[RECORDS FOR PROCESSING Boundary: Start]

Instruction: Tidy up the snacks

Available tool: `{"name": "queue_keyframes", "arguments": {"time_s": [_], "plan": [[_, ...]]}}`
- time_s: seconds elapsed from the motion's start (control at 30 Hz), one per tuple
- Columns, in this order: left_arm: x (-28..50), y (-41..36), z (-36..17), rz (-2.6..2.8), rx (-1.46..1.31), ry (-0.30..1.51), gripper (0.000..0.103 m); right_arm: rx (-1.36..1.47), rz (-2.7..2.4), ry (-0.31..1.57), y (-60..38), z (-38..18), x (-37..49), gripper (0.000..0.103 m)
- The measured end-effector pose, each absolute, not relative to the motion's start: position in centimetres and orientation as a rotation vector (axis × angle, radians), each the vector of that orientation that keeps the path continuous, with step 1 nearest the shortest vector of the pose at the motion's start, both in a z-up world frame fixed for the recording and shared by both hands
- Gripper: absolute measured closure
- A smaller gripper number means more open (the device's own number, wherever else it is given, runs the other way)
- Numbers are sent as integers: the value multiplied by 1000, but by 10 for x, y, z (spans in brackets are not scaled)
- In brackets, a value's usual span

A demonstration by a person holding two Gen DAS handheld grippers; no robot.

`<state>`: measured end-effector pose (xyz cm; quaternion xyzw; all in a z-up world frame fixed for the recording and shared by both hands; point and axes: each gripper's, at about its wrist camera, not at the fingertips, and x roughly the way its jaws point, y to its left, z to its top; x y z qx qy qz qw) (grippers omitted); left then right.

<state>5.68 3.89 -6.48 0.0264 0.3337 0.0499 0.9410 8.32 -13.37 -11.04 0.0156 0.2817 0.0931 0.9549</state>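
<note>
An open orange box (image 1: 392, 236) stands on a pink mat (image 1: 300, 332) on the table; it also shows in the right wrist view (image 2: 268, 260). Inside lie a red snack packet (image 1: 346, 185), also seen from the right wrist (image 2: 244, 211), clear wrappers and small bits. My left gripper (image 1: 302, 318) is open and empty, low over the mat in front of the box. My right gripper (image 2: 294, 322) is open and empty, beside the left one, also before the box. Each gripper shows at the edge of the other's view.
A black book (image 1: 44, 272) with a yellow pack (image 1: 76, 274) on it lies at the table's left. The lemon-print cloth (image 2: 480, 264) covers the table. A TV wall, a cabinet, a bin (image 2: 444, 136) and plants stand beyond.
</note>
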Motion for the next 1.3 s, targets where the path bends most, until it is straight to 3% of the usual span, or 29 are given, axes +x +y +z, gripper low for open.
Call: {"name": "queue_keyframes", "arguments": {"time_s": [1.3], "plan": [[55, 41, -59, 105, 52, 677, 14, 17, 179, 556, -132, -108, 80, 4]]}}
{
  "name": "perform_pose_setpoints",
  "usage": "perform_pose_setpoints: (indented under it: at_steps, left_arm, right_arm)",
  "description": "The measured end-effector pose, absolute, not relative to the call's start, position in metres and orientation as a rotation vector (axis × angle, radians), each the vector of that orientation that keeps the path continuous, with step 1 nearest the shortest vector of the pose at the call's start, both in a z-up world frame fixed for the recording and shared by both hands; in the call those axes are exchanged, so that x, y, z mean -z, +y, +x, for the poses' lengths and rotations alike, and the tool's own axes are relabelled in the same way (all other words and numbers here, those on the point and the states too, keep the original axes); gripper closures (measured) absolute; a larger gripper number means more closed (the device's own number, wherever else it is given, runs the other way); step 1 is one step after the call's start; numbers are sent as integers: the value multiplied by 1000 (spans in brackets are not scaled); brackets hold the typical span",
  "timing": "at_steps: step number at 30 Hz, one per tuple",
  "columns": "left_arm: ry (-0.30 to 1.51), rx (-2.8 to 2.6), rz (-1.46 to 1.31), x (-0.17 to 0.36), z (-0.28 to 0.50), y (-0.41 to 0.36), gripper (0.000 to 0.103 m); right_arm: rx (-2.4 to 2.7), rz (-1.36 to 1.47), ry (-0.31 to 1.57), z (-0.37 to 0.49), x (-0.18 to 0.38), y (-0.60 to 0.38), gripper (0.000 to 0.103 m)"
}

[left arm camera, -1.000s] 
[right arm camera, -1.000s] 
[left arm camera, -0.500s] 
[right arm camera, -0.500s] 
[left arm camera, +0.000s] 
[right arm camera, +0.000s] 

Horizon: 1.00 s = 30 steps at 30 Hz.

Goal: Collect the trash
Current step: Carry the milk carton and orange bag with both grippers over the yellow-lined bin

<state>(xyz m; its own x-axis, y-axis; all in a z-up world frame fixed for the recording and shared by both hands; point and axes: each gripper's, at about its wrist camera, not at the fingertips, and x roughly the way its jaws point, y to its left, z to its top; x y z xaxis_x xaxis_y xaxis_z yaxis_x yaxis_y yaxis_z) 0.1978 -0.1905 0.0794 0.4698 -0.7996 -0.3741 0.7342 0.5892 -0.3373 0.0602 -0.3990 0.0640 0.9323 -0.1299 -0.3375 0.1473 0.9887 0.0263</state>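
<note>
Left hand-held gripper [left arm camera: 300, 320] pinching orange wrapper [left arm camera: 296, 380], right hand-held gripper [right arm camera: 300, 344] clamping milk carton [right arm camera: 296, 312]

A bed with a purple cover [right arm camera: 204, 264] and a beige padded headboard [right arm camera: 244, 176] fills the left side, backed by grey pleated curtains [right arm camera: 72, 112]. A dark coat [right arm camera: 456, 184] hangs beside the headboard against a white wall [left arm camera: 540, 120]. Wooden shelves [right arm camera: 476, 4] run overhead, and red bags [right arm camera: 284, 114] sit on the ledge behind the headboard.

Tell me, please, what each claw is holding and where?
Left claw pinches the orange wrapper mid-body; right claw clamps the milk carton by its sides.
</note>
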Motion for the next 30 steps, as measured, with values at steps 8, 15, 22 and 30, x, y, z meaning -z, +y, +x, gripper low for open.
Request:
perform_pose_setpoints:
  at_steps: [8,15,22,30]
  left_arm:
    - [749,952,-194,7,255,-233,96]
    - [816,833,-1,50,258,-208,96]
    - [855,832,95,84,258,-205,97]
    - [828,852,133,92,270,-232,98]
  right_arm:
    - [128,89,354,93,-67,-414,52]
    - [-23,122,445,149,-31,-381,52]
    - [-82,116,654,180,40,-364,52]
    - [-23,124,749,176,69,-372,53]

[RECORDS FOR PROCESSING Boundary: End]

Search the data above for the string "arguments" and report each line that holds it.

- _ANSWER TO THIS EXERCISE_
Available tool: `{"name": "queue_keyframes", "arguments": {"time_s": [_], "plan": [[_, ...]]}}`
Call: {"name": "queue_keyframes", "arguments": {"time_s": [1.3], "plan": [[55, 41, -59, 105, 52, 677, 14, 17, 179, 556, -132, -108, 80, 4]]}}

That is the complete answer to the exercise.